_COLLECTED MATERIAL_
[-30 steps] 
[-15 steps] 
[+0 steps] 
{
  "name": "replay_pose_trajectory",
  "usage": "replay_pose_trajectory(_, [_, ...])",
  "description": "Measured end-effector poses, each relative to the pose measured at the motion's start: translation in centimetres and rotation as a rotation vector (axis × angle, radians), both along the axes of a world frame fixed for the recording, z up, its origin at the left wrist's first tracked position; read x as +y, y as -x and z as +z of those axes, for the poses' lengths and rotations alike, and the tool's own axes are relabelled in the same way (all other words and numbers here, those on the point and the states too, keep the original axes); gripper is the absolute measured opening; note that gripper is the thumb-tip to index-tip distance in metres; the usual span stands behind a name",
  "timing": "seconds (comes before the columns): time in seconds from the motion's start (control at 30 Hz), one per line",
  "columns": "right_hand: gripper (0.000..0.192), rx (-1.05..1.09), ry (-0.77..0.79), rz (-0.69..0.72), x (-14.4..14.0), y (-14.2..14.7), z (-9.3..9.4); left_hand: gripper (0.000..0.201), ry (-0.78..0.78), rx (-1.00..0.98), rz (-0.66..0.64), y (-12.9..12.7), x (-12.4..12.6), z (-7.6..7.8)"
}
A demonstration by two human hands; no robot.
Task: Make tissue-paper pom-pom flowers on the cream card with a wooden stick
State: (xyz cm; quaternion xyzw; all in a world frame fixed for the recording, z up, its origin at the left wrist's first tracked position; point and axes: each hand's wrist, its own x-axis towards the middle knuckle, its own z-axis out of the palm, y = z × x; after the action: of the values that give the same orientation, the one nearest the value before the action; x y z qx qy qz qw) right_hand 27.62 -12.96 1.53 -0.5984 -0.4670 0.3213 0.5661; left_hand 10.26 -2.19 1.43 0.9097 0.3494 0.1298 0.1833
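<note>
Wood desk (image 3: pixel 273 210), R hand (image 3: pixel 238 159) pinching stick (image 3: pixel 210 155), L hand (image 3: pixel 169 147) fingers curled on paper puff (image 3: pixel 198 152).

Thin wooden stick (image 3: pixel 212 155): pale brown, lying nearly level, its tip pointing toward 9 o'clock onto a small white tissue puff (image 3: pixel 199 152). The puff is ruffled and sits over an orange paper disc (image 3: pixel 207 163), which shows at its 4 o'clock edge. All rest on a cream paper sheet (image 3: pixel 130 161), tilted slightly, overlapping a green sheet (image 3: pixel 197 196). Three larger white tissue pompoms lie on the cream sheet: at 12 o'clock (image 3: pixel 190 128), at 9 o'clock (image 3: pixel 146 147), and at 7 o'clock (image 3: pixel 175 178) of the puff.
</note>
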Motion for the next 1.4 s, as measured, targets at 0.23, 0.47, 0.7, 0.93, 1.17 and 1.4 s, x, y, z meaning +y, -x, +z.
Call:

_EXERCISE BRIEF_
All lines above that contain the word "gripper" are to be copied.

_EXERCISE RESULT_
  "description": "Measured end-effector poses, each relative to the pose measured at the motion's start: translation in centimetres and rotation as a rotation vector (axis × angle, radians), both along the axes of a world frame fixed for the recording, z up, its origin at the left wrist's first tracked position; read x as +y, y as -x and z as +z of those axes, for the poses' lengths and rotations alike, and the tool's own axes are relabelled in the same way (all other words and numbers here, those on the point and the states too, keep the original axes); gripper is the absolute measured opening; note that gripper is the thumb-tip to index-tip distance in metres; the usual span stands behind a name",
  "columns": "right_hand: gripper (0.000..0.192), rx (-1.05..1.09), ry (-0.77..0.79), rz (-0.69..0.72), x (-14.4..14.0), y (-14.2..14.7), z (-9.3..9.4); left_hand: gripper (0.000..0.201), ry (-0.78..0.78), rx (-1.00..0.98), rz (-0.66..0.64), y (-12.9..12.7), x (-12.4..12.6), z (-7.6..7.8)"

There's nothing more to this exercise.